I too have wondered why the doctors who seemed most dismissive when heart patients told them about debilitating statin side effects suddenly embraced new non-statin drugs marketed specifically “for those who cannot tolerate statins”.
Glad your (expensive!) PCSK-9 drugs are at least partially covered by insurance!
Take care, stay safe . . . ♥
I’ve been aware of that risk factor since I had my AMI. I was tested for the marker even though no family member had a a heart attack at a young age or at all. Mom had a mild HA before 50 but it was brought on from obesity, but only that one and heart is doing good and she’s 94 years old and still kicking.
The good thing is I don’t have the cardiac marker.

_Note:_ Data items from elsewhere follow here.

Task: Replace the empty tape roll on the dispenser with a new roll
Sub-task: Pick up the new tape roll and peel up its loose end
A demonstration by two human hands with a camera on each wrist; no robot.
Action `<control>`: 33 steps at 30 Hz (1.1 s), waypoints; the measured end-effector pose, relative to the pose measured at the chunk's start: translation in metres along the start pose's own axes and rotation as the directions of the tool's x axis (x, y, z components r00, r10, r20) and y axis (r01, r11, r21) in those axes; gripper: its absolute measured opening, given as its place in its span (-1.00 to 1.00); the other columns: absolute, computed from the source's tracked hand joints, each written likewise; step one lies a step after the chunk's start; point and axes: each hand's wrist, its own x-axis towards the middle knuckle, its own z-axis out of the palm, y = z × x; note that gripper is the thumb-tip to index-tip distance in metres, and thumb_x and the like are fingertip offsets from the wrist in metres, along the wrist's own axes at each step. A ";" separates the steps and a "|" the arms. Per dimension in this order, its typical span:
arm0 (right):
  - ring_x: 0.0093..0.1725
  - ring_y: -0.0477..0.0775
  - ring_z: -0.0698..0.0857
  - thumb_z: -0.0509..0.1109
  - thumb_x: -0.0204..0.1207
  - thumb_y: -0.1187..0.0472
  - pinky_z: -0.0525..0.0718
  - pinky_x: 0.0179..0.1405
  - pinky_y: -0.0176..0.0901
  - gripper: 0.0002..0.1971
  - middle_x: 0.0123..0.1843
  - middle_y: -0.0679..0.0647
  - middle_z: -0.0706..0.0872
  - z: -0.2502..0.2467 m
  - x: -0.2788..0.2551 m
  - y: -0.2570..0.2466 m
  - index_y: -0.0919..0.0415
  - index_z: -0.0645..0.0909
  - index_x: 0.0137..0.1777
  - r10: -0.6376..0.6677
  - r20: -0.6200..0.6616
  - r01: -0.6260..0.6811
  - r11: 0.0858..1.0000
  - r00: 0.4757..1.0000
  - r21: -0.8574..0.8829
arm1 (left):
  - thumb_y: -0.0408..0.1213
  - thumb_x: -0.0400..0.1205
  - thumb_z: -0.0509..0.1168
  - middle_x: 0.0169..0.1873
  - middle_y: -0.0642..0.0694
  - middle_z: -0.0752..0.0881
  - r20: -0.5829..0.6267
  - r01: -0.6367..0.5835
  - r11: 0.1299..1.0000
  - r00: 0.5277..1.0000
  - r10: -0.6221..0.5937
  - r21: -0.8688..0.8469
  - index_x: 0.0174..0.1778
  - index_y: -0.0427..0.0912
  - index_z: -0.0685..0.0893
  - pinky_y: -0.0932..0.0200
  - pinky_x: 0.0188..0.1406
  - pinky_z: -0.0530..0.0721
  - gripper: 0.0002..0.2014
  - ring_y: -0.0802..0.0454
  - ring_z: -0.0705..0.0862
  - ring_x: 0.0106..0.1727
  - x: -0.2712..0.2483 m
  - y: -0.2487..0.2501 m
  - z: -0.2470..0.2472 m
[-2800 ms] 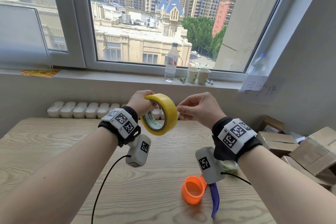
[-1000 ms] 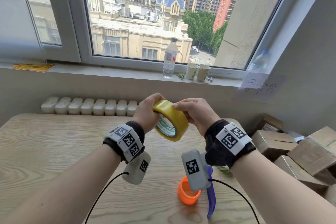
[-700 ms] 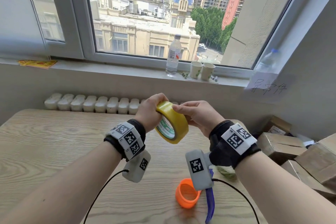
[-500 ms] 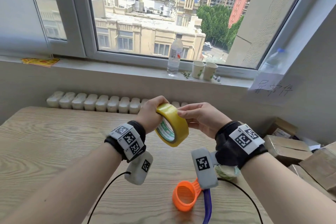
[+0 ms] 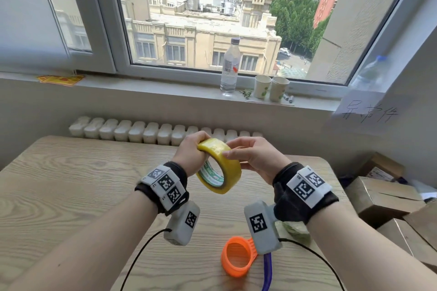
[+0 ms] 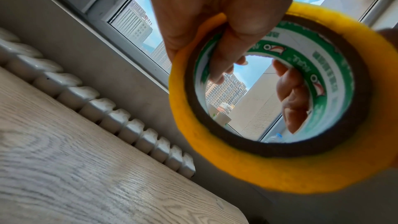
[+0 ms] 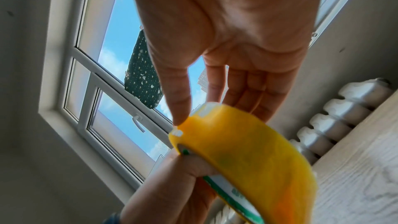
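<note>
We sit at a pale wooden desk (image 5: pixel 71 196) pushed against the wall under a wide window (image 5: pixel 201 19), with cardboard boxes (image 5: pixel 387 198) stacked off its right edge and a water bottle (image 5: pixel 230 67) beside two paper cups (image 5: pixel 270 86) on the sill. Near the desk's front edge lies the dispenser (image 5: pixel 238 258), its orange hub bare and its purple handle running toward us, so the old core appears to be off already. Above the middle of the desk we hold the new yellow tape roll (image 5: pixel 220 165) in the air, well clear of the dispenser. Our left hand (image 5: pixel 192 152) grips it firmly, thumb on the outer band and fingers (image 6: pixel 226 60) hooked through the green-printed core. Our right hand (image 5: pixel 255 160) is not clamped on it: the fingers are nearly straight and lie against the far side, while the thumb tip (image 7: pixel 181 108) presses the outer yellow surface. We judge that we are hunting for the tape's free end. Next we need a nail under that end to lift a tab, then the roll must come down onto the orange hub, turned so the tape feeds the right way.
</note>
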 end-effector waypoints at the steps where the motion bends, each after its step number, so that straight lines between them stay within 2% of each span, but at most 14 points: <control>1: -0.11 0.04 0.73 0.58 0.34 0.24 0.71 0.04 -0.05 -0.79 -0.11 0.11 0.77 0.002 0.001 0.001 0.19 0.70 -0.04 -0.003 -0.011 0.002 1.000 1.000 -0.015 | -0.49 0.53 0.25 -0.30 -0.06 0.64 0.004 0.006 1.000 1.000 -0.006 -0.006 -0.16 -0.15 0.60 0.09 -0.22 0.61 -0.86 -0.02 0.62 -0.23 0.000 0.001 0.000; 4: -0.04 0.08 0.71 0.64 0.15 -0.06 0.66 0.14 0.09 -0.59 -0.03 0.11 0.77 0.008 0.007 0.006 0.08 0.70 -0.05 -0.019 -0.059 0.015 0.997 0.998 -0.082 | -0.51 0.52 0.24 -0.36 -0.04 0.61 0.008 0.044 0.998 0.999 -0.044 -0.045 -0.23 -0.11 0.57 0.11 -0.28 0.57 -0.82 0.00 0.59 -0.28 -0.001 0.001 0.002; 6: -0.02 0.09 0.71 0.63 0.14 -0.12 0.65 0.15 0.09 -0.56 -0.02 0.11 0.77 0.008 0.008 0.006 0.07 0.71 -0.03 -0.025 -0.058 0.021 0.996 0.998 -0.083 | -0.56 0.49 0.24 -0.37 -0.06 0.60 0.012 0.109 0.987 0.994 -0.109 -0.119 -0.31 -0.07 0.56 0.12 -0.28 0.55 -0.75 -0.01 0.58 -0.28 0.000 -0.002 0.003; 9: -0.07 0.05 0.72 0.60 0.29 -0.01 0.66 0.14 0.02 -0.68 -0.09 0.08 0.78 0.003 0.008 0.006 0.12 0.71 -0.02 -0.006 -0.008 0.006 1.000 1.000 -0.018 | -0.67 0.43 0.22 -0.35 -0.10 0.61 0.030 0.209 0.945 0.978 -0.208 -0.252 -0.32 -0.10 0.57 0.08 -0.21 0.55 -0.68 -0.05 0.58 -0.20 0.003 -0.007 0.002; 12: -0.20 -0.06 0.73 0.50 0.43 0.11 0.69 -0.06 -0.20 -0.77 -0.18 0.01 0.78 -0.002 0.006 0.005 0.19 0.71 0.04 -0.001 0.037 -0.001 0.998 0.999 0.064 | -0.72 0.42 0.20 -0.32 -0.14 0.63 0.055 0.238 0.904 0.971 -0.234 -0.357 -0.26 -0.19 0.59 0.04 -0.13 0.56 -0.69 -0.10 0.59 -0.15 0.005 -0.008 0.002; 14: -0.24 -0.12 0.73 0.47 0.46 0.11 0.66 -0.14 -0.25 -0.78 -0.21 -0.03 0.79 -0.004 0.005 0.004 0.18 0.72 0.05 -0.004 0.049 -0.001 0.995 0.999 0.099 | -0.73 0.42 0.21 -0.28 -0.18 0.64 0.072 0.238 0.884 0.971 -0.228 -0.402 -0.18 -0.23 0.60 0.02 -0.11 0.57 -0.70 -0.12 0.60 -0.13 0.007 -0.006 0.002; 18: -0.22 -0.12 0.73 0.43 0.49 0.11 0.64 -0.13 -0.26 -0.81 -0.21 -0.05 0.79 -0.009 0.002 0.002 0.15 0.72 0.04 -0.005 0.048 -0.004 0.985 0.999 0.170 | -0.78 0.42 0.16 -0.29 -0.22 0.64 0.114 0.257 0.809 0.966 -0.232 -0.528 -0.01 -0.34 0.59 0.04 -0.20 0.58 -0.66 -0.12 0.62 -0.21 0.010 0.000 0.002; 21: -0.24 -0.15 0.75 0.40 0.52 0.13 0.64 -0.14 -0.30 -0.84 -0.23 -0.06 0.80 -0.014 -0.001 0.000 0.16 0.72 0.02 -0.014 0.055 0.003 0.981 0.998 0.195 | -0.81 0.43 0.14 -0.32 -0.23 0.64 0.134 0.263 0.740 0.964 -0.230 -0.619 -0.07 -0.35 0.56 0.07 -0.25 0.61 -0.67 -0.12 0.65 -0.27 0.013 0.005 0.002; 23: -0.22 -0.13 0.75 0.41 0.51 0.15 0.65 -0.07 -0.27 -0.85 -0.22 -0.06 0.81 -0.017 -0.003 -0.001 0.16 0.73 0.00 -0.032 0.060 0.019 0.978 0.998 0.208 | -0.79 0.44 0.15 -0.33 -0.22 0.65 0.154 0.271 0.700 0.962 -0.226 -0.661 -0.07 -0.34 0.54 0.12 -0.34 0.69 -0.69 -0.09 0.67 -0.31 0.014 0.008 0.001; 26: -0.15 -0.07 0.73 0.46 0.37 0.09 0.65 0.08 -0.18 -0.78 -0.18 -0.02 0.80 -0.019 -0.006 -0.003 0.15 0.74 -0.02 -0.057 0.067 0.041 0.974 0.996 0.223 | -0.78 0.45 0.15 -0.27 -0.26 0.64 0.187 0.282 0.659 0.959 -0.213 -0.697 0.01 -0.36 0.54 0.17 -0.41 0.74 -0.67 -0.09 0.69 -0.30 0.014 0.012 0.001; 28: -0.15 -0.07 0.73 0.46 0.31 0.07 0.65 0.07 -0.18 -0.72 -0.16 -0.01 0.80 -0.021 -0.008 -0.004 0.16 0.73 0.00 -0.068 0.078 0.048 0.972 0.995 0.229 | -0.77 0.46 0.16 -0.26 -0.27 0.65 0.202 0.287 0.653 0.958 -0.204 -0.701 -0.04 -0.37 0.57 0.18 -0.40 0.74 -0.71 -0.10 0.69 -0.28 0.013 0.017 0.001; 30: -0.13 -0.07 0.73 0.46 0.30 0.09 0.66 0.05 -0.19 -0.71 -0.14 0.00 0.80 -0.023 -0.010 -0.005 0.16 0.73 0.02 -0.080 0.093 0.055 0.969 0.992 0.243 | -0.75 0.46 0.18 -0.20 -0.29 0.66 0.220 0.297 0.645 0.955 -0.200 -0.704 -0.01 -0.39 0.59 0.13 -0.32 0.74 -0.72 -0.13 0.69 -0.21 0.011 0.020 0.002; 33: -0.06 -0.04 0.75 0.47 0.29 0.15 0.66 0.14 -0.15 -0.67 -0.08 0.03 0.81 -0.025 -0.012 -0.006 0.20 0.72 0.07 -0.093 0.091 0.067 0.964 0.992 0.257 | -0.72 0.45 0.20 -0.05 -0.35 0.66 0.248 0.317 0.620 0.948 -0.198 -0.718 0.17 -0.46 0.58 -0.01 -0.11 0.71 -0.63 -0.22 0.67 -0.05 0.010 0.024 0.001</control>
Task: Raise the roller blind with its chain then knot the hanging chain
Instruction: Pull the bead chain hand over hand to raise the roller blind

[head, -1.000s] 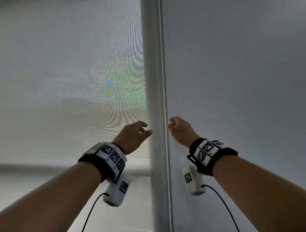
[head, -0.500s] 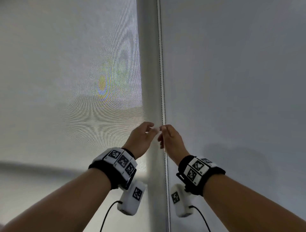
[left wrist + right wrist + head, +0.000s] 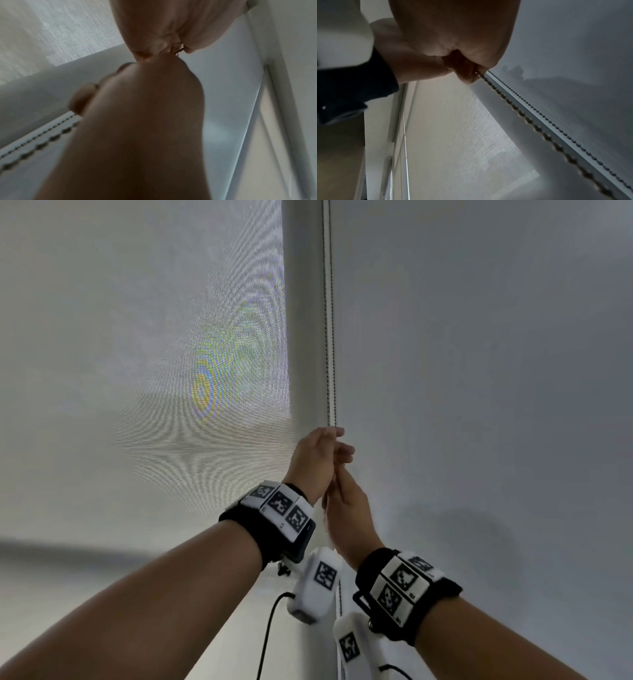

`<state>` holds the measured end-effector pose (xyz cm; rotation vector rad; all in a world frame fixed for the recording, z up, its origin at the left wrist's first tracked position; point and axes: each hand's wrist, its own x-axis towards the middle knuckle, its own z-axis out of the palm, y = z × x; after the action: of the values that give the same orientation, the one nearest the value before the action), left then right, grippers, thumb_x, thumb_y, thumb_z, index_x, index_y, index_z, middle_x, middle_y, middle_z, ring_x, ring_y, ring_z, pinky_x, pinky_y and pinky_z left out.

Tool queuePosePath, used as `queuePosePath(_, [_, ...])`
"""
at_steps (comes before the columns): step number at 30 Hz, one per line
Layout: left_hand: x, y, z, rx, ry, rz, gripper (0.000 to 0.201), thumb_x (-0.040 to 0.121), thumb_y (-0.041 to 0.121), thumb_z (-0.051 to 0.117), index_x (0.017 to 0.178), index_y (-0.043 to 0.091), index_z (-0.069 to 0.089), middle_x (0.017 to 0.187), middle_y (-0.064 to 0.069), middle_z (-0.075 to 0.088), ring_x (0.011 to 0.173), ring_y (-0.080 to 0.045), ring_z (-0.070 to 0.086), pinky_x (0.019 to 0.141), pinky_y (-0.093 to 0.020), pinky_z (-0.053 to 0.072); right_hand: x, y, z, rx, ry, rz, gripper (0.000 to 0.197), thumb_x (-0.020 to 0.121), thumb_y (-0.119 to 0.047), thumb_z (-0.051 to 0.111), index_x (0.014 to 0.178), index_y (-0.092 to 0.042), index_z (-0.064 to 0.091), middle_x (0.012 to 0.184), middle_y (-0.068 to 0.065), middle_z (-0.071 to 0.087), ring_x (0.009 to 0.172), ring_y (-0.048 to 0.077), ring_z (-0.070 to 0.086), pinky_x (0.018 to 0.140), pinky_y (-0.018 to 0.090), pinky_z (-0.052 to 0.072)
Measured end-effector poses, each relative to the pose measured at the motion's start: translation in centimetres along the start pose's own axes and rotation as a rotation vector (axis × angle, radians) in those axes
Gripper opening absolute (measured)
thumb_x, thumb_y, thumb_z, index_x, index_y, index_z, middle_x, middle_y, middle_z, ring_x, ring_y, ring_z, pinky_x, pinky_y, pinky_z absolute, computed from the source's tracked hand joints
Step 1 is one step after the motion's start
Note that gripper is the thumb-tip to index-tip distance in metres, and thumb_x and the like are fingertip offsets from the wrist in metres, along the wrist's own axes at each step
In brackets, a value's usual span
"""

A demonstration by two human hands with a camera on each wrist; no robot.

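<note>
The dark beaded chain [image 3: 328,337] hangs in two taut strands from twelve o'clock beside the pale mesh roller blind [image 3: 137,354], which lies at nine o'clock.

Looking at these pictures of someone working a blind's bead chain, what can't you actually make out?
- Top of the roller blind and its roller: cut off by the head view's upper edge.
- Bottom loop of the chain: hidden behind the wrist cameras in the head view.
- Left hand fingertips on the chain: blurred in the left wrist view.
- Right hand fingers: largely hidden by its own back.
</note>
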<state>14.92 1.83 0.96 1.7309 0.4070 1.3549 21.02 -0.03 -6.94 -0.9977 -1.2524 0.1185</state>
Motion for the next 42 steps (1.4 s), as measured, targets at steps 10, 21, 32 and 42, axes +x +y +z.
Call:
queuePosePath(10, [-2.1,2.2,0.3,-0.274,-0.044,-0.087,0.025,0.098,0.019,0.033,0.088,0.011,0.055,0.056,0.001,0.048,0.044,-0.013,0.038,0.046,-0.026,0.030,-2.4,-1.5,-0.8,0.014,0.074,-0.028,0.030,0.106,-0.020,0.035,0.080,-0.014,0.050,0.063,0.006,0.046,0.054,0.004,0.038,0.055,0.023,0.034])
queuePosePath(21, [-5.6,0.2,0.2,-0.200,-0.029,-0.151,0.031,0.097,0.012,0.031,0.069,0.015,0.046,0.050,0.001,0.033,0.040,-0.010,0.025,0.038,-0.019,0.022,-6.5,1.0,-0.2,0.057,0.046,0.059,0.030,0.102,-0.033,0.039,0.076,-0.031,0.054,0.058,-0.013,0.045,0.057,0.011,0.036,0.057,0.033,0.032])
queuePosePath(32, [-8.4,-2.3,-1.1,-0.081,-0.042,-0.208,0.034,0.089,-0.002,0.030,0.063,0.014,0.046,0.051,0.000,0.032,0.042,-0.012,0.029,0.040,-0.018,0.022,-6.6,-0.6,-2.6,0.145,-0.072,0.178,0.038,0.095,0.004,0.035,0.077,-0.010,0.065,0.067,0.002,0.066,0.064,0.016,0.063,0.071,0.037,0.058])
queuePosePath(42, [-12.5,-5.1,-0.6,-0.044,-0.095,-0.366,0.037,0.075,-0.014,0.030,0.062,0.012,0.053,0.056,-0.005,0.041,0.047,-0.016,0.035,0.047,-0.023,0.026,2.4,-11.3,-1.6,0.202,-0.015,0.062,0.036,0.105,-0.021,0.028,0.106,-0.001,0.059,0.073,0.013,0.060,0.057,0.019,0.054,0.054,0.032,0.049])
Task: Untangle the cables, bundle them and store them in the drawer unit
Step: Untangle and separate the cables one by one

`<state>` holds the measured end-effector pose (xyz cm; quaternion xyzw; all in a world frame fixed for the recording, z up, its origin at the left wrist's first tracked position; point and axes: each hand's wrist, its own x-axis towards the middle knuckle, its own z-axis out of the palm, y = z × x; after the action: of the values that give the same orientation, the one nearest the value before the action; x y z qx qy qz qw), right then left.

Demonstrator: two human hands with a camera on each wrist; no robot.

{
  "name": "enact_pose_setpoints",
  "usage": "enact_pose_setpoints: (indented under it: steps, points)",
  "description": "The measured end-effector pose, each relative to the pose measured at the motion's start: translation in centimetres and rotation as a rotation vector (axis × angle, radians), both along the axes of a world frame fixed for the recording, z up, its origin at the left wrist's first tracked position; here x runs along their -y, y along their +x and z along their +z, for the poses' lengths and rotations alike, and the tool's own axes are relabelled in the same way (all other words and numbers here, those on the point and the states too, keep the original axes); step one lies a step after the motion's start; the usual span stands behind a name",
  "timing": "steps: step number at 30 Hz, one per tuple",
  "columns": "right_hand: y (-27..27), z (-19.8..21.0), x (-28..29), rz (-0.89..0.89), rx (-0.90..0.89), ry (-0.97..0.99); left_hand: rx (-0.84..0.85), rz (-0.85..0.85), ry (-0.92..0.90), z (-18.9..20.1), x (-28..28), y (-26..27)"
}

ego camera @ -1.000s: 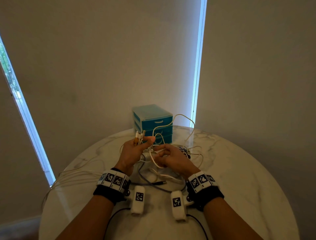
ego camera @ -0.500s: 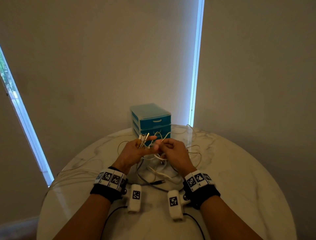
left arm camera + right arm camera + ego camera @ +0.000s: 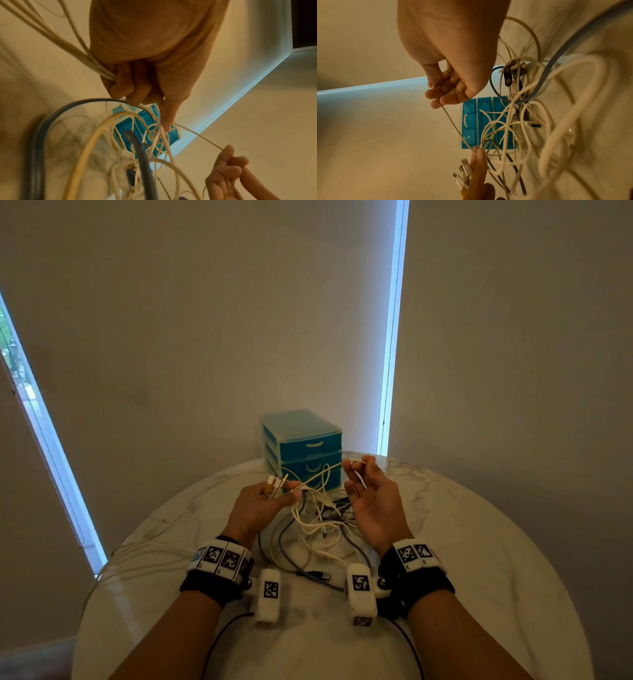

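Round white marble-patterned table (image 3: 479, 559) is carrying everything we are working with, and pale roller blinds are hanging behind it with slits of daylight at their edges. At the far edge a small teal plastic drawer unit (image 3: 301, 443) is standing with all three drawers closed.

We are holding both hands raised above the tabletop, in front of the unit. Our left hand (image 3: 260, 508) is curling its fingers round a bunch of white cable ends (image 3: 275, 482), the plugs sticking up past the thumb; the left wrist view is showing several white strands running out behind the fist. Our right hand (image 3: 373, 501) is pinching one thin white cable (image 3: 453, 127) between thumb and fingertips, the other fingers loosely bent. That strand is stretching taut across to the left thumb tip, touching it.

Between and below the hands a tangle of white and grey-blue cables (image 3: 318, 518) is lying on the marble. A dark plug (image 3: 320, 576) is resting nearer our wrists.
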<state>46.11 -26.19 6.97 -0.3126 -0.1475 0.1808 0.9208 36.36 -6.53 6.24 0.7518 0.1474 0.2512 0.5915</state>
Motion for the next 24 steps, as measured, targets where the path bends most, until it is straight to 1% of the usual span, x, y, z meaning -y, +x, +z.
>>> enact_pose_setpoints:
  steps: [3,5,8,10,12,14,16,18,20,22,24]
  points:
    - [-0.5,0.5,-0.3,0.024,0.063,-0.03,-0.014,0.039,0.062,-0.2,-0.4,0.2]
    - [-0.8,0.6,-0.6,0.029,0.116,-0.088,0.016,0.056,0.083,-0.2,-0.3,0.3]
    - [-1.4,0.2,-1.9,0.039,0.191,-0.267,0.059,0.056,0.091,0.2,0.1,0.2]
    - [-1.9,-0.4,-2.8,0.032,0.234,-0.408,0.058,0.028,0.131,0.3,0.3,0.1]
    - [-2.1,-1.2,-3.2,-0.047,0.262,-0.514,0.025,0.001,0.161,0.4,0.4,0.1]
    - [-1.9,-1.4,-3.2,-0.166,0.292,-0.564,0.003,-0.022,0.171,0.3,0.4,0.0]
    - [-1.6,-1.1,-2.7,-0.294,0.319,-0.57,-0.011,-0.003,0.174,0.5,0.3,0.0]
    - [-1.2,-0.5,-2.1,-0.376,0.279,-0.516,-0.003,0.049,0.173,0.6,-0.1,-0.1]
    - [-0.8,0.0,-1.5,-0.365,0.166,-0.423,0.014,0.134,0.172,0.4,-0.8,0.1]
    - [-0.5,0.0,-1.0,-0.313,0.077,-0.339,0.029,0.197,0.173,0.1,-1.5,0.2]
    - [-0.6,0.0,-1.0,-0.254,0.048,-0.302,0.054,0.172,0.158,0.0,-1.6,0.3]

Hello Robin – apparently, only about 20% of people have elevated LP(a) levels, which means 80% of us don’t – which is indeed a good thing.
Take care. . . ♥
My lipoprotein(a) was 188 in 2009. Dr. Sharonne Hayes at the Mayo Clinic informed me of this, it was hereditary, and statin drugs didn’t affect it.
When I returned to my local cardiologist, he downplayed it.
I am still feeling angry and over-reactive after reading this. I don’t know when the treatment for this became available, but it makes me feel that my heart disease and recent treatment I received prior to experiencing my 3rd heart attack and CABGx3 were treated in an ineffective way.
Pushed medication, which didn’t work and by the time they determined bypass, I’d had a heart attack, now heart failure.
Obviously, at this point, I have to accept the diagnosis but I have to wonder if I’d had other treatment sooner, my outcome may be different.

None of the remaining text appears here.